[Information shown]
▼▼▼

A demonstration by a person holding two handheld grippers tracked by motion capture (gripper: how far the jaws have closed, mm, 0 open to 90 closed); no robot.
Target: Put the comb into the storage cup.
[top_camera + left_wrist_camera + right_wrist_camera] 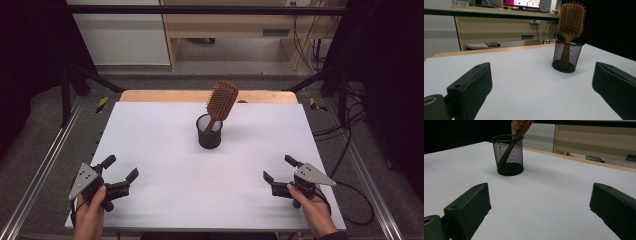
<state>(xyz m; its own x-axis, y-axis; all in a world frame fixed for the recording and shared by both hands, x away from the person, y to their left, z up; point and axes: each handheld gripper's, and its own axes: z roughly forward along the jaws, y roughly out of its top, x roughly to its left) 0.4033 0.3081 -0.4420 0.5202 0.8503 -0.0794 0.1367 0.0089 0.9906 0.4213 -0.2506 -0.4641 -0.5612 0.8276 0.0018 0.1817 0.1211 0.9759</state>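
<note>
Both grippers, left [121, 173] and right [280, 174], sit spread and empty, well apart from the brush [220, 103], light, stiff wood leaning in a tippable mesh cup [209, 136]; its bare neck looks the best hold.

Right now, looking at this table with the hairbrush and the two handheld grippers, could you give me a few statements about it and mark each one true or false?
1. The wooden paddle hairbrush stands handle-down in the black mesh cup. True.
2. The left gripper is clamped on the hairbrush. False: its jaws stand open near the table's front edge, far from the brush.
3. The right gripper is open and holds nothing. True.
4. The mesh cup lies tipped over on its side. False: it stands upright on the white table top.
5. The hairbrush leans against the cup's rim rather than standing straight. True.
</note>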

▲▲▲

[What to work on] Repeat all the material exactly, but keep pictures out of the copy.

[Answer box]
A demonstration by a person holding two handheld grippers tracked by motion capture (gripper: how far the jaws have closed, mm, 0 open to 90 closed); no robot.
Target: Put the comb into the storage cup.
[top_camera + left_wrist_camera + right_wrist_camera] 
<state>(xyz m; its own x-axis, y-axis; all in a world frame fixed for the recording and shared by both hands, x away from the person, y to their left, z up; point and axes: each handheld gripper's, and its own axes: z roughly forward along the jaws, y roughly out of its top, x roughly to its left) 0.4033 0.3081 -0.4420 0.5202 0.8503 -0.0794 0.1367 0.0089 0.9906 0.4213 -0.2506 -0.4641 -0.5612 0.8276 0.0018 0.1817 0.1211 0.9759</state>
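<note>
Both grippers, left [121, 173] and right [280, 174], sit spread and empty, well apart from the brush [220, 103], light, stiff wood leaning in a tippable mesh cup [209, 136]; its bare neck looks the best hold.

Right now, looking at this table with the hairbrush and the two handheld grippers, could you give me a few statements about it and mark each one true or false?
1. The wooden paddle hairbrush stands handle-down in the black mesh cup. True.
2. The left gripper is clamped on the hairbrush. False: its jaws stand open near the table's front edge, far from the brush.
3. The right gripper is open and holds nothing. True.
4. The mesh cup lies tipped over on its side. False: it stands upright on the white table top.
5. The hairbrush leans against the cup's rim rather than standing straight. True.
</note>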

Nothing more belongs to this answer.